** Exercise requirements **
All lines from the opening of the entries below through the line containing "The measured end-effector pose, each" must be output exactly as they appear, with no other lines.

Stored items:
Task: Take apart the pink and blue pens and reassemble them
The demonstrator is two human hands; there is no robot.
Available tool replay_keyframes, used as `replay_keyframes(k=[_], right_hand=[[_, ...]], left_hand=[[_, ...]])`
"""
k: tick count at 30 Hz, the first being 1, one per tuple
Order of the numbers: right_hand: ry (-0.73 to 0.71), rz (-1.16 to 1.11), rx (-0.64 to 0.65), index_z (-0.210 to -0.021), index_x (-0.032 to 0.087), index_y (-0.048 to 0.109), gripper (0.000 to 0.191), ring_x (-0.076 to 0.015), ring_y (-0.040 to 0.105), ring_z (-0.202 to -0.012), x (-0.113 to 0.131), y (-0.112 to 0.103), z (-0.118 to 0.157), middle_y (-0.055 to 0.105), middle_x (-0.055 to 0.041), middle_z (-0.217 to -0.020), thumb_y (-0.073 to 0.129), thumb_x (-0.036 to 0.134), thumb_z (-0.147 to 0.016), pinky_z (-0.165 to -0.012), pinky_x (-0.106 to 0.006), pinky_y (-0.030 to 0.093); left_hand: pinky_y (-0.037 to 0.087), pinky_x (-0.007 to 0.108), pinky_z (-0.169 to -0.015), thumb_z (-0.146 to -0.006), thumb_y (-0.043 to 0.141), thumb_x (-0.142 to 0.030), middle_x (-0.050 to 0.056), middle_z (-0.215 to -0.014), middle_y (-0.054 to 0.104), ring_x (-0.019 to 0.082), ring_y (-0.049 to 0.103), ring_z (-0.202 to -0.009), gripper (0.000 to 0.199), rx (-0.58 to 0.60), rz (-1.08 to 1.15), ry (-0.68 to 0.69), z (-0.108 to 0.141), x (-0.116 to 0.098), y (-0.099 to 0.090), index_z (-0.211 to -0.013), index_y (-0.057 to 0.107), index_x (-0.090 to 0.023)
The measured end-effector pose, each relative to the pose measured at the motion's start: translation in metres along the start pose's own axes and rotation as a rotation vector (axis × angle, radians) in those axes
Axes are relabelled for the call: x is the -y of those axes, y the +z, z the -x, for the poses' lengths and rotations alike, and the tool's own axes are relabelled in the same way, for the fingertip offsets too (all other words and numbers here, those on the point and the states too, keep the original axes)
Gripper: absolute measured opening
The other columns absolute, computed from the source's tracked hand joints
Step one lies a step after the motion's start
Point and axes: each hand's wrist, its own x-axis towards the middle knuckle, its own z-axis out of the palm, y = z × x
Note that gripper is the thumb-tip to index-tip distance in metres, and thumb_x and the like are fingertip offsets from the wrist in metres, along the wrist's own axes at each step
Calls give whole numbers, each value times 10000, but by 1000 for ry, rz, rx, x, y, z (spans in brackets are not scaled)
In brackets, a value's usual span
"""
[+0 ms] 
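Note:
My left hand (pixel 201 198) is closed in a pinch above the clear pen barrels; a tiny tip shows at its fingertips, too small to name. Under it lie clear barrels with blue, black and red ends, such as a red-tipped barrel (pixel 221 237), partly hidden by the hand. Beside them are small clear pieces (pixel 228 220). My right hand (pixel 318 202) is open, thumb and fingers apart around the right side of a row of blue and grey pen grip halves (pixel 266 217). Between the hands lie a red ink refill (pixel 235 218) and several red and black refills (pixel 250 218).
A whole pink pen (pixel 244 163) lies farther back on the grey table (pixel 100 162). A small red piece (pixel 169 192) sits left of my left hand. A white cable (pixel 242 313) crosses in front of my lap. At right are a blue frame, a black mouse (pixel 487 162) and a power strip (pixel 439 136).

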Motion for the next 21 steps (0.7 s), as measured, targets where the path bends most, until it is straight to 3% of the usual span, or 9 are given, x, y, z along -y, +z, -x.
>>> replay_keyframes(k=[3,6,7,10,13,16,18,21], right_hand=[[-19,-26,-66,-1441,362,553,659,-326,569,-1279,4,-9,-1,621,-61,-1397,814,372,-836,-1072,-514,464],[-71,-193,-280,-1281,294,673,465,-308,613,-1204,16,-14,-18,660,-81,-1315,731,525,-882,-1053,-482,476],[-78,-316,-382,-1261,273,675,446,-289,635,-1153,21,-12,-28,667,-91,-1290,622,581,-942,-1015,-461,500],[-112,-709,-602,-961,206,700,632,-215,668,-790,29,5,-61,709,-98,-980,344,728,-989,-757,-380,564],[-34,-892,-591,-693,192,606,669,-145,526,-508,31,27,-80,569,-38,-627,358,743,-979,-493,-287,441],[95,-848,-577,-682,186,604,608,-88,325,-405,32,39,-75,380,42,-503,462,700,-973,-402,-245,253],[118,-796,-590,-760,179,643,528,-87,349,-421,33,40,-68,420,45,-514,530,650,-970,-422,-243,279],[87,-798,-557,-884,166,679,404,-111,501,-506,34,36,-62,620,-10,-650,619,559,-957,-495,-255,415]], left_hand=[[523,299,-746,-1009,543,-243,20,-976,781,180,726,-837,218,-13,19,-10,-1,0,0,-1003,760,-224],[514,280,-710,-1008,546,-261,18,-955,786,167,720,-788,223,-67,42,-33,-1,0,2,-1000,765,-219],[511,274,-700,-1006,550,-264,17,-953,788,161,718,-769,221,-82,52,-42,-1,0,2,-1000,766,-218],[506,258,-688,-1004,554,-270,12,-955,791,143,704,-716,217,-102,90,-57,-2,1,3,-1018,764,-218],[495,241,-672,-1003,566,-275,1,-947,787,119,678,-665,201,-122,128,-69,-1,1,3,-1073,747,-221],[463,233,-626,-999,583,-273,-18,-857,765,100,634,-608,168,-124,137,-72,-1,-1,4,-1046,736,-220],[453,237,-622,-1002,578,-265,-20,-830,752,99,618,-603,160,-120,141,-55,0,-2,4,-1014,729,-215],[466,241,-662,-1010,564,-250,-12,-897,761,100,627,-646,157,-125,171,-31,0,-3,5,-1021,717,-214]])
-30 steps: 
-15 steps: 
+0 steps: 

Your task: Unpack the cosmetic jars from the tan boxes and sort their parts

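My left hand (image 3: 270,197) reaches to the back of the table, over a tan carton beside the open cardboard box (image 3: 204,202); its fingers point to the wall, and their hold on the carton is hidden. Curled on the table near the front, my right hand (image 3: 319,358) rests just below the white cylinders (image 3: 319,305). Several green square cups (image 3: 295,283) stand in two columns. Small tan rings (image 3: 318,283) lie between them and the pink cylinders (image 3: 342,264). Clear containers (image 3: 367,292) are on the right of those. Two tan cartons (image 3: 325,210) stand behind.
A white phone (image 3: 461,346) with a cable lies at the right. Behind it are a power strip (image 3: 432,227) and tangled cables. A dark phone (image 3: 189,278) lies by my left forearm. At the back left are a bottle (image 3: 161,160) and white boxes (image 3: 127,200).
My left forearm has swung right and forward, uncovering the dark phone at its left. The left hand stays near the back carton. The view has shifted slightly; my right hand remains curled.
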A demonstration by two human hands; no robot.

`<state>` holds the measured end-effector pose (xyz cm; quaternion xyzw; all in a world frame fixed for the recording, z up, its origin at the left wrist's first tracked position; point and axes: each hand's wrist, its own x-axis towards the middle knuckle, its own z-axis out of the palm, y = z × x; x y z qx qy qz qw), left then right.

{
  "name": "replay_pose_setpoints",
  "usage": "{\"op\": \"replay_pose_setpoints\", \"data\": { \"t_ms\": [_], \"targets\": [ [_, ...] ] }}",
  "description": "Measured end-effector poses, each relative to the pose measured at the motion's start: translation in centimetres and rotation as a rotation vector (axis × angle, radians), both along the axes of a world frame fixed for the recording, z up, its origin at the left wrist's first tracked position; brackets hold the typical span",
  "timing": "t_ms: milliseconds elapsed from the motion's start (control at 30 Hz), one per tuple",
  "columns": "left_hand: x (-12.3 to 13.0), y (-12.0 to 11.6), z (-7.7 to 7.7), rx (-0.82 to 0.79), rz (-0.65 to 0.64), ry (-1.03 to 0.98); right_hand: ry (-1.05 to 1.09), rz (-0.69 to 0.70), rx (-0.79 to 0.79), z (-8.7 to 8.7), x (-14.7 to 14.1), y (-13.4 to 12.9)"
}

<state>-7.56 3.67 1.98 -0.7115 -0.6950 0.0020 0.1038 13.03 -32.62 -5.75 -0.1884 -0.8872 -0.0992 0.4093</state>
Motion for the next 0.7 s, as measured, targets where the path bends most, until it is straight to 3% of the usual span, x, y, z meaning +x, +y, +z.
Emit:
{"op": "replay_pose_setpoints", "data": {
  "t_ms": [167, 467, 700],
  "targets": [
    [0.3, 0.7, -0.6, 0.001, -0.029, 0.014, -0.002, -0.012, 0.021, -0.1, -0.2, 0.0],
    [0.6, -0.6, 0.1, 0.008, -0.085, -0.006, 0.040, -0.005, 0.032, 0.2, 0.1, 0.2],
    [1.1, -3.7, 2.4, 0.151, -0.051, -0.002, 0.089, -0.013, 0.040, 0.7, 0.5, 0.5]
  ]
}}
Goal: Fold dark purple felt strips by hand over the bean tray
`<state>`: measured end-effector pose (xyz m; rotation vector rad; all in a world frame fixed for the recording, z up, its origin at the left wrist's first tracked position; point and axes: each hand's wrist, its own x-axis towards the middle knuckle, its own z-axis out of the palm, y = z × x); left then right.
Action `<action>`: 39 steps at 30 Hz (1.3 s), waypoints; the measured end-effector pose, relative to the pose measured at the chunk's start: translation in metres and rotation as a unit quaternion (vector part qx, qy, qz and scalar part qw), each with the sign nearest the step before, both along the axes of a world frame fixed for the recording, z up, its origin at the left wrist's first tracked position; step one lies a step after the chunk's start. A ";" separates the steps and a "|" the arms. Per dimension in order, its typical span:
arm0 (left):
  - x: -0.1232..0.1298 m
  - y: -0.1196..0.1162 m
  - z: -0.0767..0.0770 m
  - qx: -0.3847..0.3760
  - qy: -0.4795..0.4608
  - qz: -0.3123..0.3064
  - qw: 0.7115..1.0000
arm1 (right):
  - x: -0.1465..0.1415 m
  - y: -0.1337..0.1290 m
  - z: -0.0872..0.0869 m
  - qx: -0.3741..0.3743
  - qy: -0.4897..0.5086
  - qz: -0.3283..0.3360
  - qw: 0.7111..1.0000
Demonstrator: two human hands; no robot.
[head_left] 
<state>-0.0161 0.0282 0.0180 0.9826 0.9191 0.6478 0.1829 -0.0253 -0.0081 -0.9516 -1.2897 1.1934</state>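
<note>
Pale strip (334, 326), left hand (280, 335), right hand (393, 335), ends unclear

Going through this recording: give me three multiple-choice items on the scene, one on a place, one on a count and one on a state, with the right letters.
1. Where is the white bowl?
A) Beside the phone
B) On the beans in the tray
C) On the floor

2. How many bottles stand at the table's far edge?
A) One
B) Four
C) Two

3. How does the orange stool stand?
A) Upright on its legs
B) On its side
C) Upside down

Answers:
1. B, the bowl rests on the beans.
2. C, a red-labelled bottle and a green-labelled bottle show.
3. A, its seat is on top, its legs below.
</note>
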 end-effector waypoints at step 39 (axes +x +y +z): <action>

** Answer for the task **
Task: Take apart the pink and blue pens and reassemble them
The demonstrator is two human hands; there is no robot.
Available tool replay_keyframes, used as `replay_keyframes(k=[_], right_hand=[[_, ...]], left_hand=[[_, ...]])`
"""
k: tick count at 30 Hz, the first being 1, one per tuple
Order of the numbers: right_hand: ry (-0.73 to 0.71), rz (-1.16 to 1.11), rx (-0.64 to 0.65), index_z (-0.210 to -0.021), index_x (-0.032 to 0.087), index_y (-0.048 to 0.109), gripper (0.000 to 0.191), ring_x (-0.076 to 0.015), ring_y (-0.040 to 0.105), ring_z (-0.202 to -0.012), x (-0.113 to 0.131), y (-0.112 to 0.103), z (-0.118 to 0.157), middle_y (-0.055 to 0.105), middle_x (-0.055 to 0.041), middle_z (-0.217 to -0.020), thumb_y (-0.073 to 0.129), thumb_x (-0.036 to 0.134), thumb_z (-0.147 to 0.016), pinky_z (-0.165 to -0.012), pinky_x (-0.106 to 0.006), pinky_y (-0.030 to 0.093); left_hand: pinky_y (-0.037 to 0.087), pinky_x (-0.007 to 0.108), pinky_z (-0.169 to -0.015), thumb_z (-0.146 to -0.006), thumb_y (-0.043 to 0.141), thumb_x (-0.142 to 0.030), middle_x (-0.050 to 0.056), middle_z (-0.215 to -0.014), middle_y (-0.054 to 0.104), ring_x (-0.019 to 0.082), ring_y (-0.049 to 0.103), ring_z (-0.202 to -0.009), gripper (0.000 to 0.199), rx (-0.58 to 0.60), rz (-1.08 to 1.15), ry (-0.68 to 0.69), z (-0.108 to 0.141), x (-0.116 to 0.098), y (-0.099 to 0.090), index_z (-0.211 to -0.013), index_y (-0.057 to 0.107), index_x (-0.090 to 0.023)
The measured end-effector pose, each relative to the pose measured at the motion's start: translation in metres along the start pose's own axes and rotation as a rotation vector (axis × angle, radians) in those axes

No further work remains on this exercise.